Wikidata talk:Bots

From Wikidata
Jump to: navigation, search


BREAK - Deprecation & Removal of the ungroupedlist API parameter[edit]

The ungroupedlist api parameter will be deprecated from the wbgetentities and wbgetclaims modules on Wikidata as of the next deployment on Wednesday 29th July.

Please see the list announcement and phabricator issue ·addshore· talk to me! 18:05, 24 July 2015 (UTC)

Reinforcement of data analysis before any modification of the DB[edit]
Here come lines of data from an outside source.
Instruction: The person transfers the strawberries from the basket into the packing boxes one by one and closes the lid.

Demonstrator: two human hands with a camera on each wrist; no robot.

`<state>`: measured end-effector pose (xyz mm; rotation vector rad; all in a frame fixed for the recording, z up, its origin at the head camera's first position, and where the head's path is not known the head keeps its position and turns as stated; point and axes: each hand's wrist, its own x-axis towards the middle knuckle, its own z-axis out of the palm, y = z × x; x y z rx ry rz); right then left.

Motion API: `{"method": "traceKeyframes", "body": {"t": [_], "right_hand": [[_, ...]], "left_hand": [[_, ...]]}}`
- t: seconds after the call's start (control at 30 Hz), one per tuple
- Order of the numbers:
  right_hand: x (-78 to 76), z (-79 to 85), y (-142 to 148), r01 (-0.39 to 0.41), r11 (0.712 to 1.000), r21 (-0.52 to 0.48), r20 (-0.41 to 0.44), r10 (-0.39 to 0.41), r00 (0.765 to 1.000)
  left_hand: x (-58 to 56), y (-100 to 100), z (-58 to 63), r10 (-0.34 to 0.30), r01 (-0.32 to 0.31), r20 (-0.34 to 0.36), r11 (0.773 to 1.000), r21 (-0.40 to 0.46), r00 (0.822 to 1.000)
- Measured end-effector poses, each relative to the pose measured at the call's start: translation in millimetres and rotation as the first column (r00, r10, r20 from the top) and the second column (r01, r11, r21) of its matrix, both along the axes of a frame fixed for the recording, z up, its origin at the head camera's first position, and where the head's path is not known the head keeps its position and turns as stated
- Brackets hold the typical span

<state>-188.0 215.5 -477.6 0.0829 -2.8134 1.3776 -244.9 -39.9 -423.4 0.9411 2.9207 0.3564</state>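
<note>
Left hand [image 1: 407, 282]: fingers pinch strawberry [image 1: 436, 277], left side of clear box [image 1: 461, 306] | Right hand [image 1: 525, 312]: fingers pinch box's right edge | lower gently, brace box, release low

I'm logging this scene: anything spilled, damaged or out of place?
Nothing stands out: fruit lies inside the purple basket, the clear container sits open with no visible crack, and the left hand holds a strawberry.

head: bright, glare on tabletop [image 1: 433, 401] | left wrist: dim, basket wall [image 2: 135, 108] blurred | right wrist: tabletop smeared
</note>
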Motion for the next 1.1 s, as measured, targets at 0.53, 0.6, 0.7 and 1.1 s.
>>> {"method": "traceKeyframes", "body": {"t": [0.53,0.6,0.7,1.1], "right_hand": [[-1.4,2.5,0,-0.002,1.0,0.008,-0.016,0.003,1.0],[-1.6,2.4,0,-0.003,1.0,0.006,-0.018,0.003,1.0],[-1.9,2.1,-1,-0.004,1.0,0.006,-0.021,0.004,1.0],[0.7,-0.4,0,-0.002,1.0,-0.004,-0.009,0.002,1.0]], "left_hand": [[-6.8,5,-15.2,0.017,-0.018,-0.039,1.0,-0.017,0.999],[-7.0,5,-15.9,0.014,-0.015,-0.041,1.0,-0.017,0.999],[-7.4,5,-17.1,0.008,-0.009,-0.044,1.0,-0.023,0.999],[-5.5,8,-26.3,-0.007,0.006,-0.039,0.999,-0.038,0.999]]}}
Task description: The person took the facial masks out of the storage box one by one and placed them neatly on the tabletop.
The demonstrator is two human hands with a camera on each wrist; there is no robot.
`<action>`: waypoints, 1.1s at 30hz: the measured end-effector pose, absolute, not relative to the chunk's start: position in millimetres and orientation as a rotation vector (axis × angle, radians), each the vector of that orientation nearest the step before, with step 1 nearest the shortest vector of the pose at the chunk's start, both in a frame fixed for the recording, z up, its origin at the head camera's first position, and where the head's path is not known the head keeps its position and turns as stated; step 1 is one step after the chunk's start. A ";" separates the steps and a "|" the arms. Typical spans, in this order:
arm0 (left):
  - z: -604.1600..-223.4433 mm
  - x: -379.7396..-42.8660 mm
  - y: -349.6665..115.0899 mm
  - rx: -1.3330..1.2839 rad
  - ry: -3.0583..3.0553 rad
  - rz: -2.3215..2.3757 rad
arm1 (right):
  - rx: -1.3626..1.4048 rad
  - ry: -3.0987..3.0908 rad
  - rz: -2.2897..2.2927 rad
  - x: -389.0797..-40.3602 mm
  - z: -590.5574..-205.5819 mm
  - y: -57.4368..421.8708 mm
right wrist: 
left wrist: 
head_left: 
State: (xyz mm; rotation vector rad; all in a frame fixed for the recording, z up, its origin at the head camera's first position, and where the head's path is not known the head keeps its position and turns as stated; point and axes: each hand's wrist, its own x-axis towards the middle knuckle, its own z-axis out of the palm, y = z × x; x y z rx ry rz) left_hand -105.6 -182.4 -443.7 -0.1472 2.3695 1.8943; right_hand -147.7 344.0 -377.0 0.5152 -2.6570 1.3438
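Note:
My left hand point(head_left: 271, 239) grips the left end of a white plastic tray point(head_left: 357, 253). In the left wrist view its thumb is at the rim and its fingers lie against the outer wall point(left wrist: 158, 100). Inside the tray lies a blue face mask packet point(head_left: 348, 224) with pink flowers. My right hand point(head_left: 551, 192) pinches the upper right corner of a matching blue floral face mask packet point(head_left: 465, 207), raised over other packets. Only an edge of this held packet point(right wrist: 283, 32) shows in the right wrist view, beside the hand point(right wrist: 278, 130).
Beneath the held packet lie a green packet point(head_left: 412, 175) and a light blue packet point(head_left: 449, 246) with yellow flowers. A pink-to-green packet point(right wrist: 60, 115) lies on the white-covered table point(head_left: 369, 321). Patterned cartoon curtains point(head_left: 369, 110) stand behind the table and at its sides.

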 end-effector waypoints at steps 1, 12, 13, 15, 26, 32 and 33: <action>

The database is changing and we have to modify the requirement to modify data using a bot. An analysis of the data before any modification is now mandatory to avoid damage on the work of other contributors. I propose that all bots should include a test to be able to work on WD. The test have to match the following checks (assuming that the bot is importing values from a internal DB):

  1. no WD value -> create statement
  2. WD value is different and no source -> replace value, add source
  3. WD value is different and WP as source -> replace value, add source
  4. WD value is different and sourced with "stated in" -> add new statement
  5. WD value is the same and no source -> add source
  6. WD value is the same and WP as source -> replace source
  7. WD value is the same and sourced with "stated in", source is the same as bot source -> do nothing
  8. WD value is the same and sourced with "stated in", source is different from bot source-> add new statement

Finally bots should follow the source structure described in help:sources in order to allow citation on WP with link creation when this is possible (URL or elment allowing URL building, title,...). Information about language of the sources is very helpful for data user in order to select the data they want to display on WP articles. The source data should be sufficient to build similar citation like en:Template:Cite_book or en:Template:Cite web. Comment ? Snipre (talk) 11:10, 13 August 2015 (UTC)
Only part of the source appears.